Persahabatan Dalam Imajinasi

By On Monday, March 13th, 2017 Categories : Cerita

Di tengah pasar yang ramai, di salah satu kios yang dijadikan tempat tinggal sekaligus tempat berdagang, hiduplah seorang gadis yang bernama Revi, gadis penurut dan pendiam ini dibesarkan oleh tantenya, salah satu pedagang kue di pasar tradisional yang terkenal judes. Revi sama sekali tidak menikmati masa remajanya bersama teman-temannya, ia hanya sibuk dengan pekerjaan rumah.

Suatu hari saat Revi sedang menimba air di toilet umum yang jauh dari tempat kediaman warga, terdengar suara gaduh yang membuat Revi penasaran dan mencoba memastikan suara itu datang dari arah mana. Revi dikejutkan dengan seorang wanita separuh baya yang tergeletak tepat di depan pintu toilet, Revi yang panik pun segera membawa wanita itu ke rumahnya, walau ia tau tantenya pasti akan marah melihat ada orang lain masuk ke dalam rumahnya, tetapi Revi tidak peduli sama sekali.
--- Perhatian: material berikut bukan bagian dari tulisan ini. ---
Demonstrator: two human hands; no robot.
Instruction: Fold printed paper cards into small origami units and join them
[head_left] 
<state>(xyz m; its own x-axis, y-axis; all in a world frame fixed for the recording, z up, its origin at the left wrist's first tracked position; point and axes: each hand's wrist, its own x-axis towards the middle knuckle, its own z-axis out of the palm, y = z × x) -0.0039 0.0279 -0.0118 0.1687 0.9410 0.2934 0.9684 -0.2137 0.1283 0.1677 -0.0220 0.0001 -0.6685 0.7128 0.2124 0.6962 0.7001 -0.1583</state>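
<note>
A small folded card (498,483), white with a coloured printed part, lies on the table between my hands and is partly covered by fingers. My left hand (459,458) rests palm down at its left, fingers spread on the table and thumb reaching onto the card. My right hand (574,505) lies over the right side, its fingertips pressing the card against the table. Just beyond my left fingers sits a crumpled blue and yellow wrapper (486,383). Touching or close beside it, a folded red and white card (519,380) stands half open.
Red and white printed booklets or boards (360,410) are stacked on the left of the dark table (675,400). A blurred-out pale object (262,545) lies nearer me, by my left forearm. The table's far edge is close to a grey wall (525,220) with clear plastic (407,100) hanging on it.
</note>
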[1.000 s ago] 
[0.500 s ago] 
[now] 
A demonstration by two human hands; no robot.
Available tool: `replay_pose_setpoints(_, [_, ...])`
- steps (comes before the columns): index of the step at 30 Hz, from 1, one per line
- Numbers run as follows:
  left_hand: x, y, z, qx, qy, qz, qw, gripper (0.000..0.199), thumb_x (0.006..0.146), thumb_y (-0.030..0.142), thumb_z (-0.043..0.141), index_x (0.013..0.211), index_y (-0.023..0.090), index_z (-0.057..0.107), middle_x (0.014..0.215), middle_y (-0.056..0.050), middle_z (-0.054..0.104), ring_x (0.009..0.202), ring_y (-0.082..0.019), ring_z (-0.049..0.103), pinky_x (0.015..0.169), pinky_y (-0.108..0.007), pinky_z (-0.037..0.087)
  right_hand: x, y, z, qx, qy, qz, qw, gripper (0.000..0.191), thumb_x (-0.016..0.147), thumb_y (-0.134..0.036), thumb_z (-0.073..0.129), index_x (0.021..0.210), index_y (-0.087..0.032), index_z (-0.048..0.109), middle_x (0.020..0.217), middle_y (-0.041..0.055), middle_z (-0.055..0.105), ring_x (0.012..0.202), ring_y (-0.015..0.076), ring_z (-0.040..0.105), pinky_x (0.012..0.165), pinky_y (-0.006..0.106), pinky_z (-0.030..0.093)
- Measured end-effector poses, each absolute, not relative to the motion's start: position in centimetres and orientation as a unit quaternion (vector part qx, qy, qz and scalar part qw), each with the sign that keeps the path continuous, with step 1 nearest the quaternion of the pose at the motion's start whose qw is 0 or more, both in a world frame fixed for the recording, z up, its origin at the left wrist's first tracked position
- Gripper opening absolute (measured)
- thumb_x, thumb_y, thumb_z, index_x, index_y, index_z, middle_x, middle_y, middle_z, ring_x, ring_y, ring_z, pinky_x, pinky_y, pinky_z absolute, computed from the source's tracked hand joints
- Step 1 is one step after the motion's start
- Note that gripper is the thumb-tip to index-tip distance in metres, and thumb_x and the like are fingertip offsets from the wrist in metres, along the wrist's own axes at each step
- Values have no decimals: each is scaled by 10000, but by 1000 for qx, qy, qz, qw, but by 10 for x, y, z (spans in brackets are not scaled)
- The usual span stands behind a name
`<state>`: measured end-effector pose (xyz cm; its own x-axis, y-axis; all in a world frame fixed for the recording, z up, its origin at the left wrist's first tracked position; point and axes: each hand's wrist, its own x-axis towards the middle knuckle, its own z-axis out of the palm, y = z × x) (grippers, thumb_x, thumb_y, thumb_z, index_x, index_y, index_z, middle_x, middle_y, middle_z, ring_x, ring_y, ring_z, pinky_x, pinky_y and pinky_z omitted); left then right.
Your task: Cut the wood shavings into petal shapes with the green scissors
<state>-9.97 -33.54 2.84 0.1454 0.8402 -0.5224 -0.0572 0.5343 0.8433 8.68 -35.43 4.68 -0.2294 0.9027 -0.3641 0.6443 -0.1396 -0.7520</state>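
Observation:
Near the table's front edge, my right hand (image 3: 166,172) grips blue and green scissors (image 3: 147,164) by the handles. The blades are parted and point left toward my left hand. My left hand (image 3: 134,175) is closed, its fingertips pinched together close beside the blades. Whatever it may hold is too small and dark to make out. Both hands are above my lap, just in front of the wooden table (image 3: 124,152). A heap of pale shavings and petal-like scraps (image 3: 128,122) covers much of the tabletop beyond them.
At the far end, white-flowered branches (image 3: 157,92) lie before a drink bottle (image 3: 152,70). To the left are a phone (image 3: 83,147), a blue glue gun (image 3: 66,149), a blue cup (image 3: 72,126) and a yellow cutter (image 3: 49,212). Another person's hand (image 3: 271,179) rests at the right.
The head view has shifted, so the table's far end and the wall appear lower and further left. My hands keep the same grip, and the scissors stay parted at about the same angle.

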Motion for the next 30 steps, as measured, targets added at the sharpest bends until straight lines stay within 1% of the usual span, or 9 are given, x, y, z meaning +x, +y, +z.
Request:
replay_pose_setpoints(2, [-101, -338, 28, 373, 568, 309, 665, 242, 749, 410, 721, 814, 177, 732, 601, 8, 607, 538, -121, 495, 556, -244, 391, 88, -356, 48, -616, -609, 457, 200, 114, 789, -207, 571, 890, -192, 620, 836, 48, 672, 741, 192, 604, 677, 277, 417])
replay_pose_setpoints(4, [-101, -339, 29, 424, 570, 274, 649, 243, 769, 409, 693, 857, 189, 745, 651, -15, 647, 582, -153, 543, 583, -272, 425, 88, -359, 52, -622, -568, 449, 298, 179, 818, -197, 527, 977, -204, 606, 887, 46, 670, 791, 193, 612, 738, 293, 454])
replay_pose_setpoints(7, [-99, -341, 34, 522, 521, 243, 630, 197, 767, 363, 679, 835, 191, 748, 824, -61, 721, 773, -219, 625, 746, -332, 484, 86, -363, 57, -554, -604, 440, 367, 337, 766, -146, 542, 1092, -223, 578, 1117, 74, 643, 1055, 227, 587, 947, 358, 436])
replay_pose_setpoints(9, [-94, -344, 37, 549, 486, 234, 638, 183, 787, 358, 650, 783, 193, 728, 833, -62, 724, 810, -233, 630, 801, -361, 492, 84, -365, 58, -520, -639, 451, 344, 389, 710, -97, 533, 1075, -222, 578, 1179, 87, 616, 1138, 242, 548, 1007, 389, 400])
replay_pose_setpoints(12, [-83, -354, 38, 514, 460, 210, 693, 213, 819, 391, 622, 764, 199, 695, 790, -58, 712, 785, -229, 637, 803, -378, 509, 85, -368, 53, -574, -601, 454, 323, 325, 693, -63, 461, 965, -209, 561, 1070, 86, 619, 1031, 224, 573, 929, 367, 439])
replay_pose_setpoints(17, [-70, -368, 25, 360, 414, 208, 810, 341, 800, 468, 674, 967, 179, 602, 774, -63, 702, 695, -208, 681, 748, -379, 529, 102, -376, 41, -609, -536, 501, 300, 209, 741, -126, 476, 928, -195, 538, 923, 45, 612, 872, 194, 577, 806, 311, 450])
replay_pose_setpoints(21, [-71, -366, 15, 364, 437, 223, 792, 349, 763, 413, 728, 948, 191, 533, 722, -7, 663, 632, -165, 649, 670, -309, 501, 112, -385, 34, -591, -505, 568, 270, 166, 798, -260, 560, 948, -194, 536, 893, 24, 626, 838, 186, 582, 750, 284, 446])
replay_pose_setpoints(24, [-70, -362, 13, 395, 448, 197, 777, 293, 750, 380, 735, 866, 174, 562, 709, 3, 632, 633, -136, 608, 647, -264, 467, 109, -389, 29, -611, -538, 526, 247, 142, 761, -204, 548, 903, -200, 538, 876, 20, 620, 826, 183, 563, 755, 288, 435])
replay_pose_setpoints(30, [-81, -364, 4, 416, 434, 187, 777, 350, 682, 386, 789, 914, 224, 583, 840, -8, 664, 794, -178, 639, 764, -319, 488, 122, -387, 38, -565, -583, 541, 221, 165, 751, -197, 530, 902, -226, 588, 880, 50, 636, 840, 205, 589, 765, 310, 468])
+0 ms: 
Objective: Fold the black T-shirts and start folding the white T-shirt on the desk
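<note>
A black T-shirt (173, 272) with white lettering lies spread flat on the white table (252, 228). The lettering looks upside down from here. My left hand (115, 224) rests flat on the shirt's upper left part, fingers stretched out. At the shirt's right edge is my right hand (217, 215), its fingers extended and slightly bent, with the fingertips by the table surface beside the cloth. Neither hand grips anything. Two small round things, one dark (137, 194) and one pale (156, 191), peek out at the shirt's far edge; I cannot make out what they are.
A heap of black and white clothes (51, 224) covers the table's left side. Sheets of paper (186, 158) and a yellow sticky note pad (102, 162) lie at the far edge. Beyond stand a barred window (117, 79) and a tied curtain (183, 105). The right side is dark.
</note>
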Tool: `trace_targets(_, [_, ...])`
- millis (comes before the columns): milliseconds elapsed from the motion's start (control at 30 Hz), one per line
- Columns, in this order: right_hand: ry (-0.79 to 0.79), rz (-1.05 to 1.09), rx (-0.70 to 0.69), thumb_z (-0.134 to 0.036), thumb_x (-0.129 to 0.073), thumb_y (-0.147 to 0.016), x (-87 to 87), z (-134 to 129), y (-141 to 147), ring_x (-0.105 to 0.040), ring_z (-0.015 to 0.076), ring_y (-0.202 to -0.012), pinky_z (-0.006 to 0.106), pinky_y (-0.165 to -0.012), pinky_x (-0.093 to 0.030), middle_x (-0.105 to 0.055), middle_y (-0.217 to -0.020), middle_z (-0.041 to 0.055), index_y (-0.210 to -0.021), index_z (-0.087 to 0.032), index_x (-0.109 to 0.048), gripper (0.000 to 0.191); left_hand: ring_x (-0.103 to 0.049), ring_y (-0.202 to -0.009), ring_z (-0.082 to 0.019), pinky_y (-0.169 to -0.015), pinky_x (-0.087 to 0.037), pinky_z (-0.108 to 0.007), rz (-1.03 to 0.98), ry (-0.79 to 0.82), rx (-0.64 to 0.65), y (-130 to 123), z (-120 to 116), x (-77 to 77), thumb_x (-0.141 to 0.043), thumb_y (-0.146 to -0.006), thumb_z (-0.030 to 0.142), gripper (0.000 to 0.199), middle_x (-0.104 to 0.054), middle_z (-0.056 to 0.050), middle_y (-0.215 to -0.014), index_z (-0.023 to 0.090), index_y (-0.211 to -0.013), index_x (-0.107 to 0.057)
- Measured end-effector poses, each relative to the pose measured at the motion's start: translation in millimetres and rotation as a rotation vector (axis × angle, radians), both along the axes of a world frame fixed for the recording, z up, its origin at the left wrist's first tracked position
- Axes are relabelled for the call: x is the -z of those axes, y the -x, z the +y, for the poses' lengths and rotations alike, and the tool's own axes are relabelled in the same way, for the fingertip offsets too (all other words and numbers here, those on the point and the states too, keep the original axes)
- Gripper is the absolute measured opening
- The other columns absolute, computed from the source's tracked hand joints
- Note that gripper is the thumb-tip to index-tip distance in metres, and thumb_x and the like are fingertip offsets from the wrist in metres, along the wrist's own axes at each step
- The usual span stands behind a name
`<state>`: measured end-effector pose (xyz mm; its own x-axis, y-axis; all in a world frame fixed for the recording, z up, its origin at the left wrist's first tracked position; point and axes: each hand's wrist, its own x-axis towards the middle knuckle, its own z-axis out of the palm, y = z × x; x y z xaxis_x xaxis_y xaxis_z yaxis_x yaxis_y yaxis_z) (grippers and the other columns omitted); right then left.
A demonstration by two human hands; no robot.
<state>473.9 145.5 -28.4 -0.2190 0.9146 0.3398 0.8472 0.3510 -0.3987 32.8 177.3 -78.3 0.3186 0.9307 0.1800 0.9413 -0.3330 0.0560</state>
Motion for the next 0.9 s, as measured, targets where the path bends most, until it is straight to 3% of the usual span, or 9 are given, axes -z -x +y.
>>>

Setelah sampai di dalam rumah yang sedikit kotor karena berlokasi di dalam pasar, Revi segera membuatkan teh hangat untuk wanita separuh baya yang sekarang berada di kamar Revi. “Kakak siapa? Kakak sakit? Muka kakak pucat lho! Kok kakak lagi sakit tapi gak istirahat di rumah? Ini kan sudah malam!” Tegur Revi ketika melihat wanita separuh baya itu siuman. “Aku Deby, aku gak punya tempat tinggal. Aku diusir dari rumah! Aku sendirian, aku takut!!” Jawab wanita separuh baya itu sambil menyeruput teh hangat buatan Revi. “Reviii… aduh rumah berantakan banget!!! Ngapain aja sih di rumah?” Teriak tante Revi ketika membuka pintu rumah. “Kakak di sini dulu ya?! Jangan keluar dari kamar!” Perintah Revi dan bergegas keluar kamar. Revi yang cemas akan keberadaan Deby di rumahnya itu, berulang kali ia melongok ke arah pintu kamarnya untuk memastikan kalau Deby tidak akan keluar kamar. Ketika pekerjaan rumah selesai, Revi bergegas masuk kamar dan tertidur di sebelah Deby yang sudah terlelap dengan selimut menutupi setengah tubuhnya.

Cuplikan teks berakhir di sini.